■ **STORED DATA**

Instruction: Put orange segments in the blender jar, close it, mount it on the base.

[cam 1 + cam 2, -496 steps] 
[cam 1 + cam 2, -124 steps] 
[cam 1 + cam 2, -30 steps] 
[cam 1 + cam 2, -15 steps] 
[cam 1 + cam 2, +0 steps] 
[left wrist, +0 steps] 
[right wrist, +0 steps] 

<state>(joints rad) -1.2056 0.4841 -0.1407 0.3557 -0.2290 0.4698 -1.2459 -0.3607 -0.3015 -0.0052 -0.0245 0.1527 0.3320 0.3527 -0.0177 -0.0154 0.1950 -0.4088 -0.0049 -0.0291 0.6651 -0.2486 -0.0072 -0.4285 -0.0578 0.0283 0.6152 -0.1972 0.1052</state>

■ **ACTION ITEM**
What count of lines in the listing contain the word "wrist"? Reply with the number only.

■ **TASK RESPONSE**
2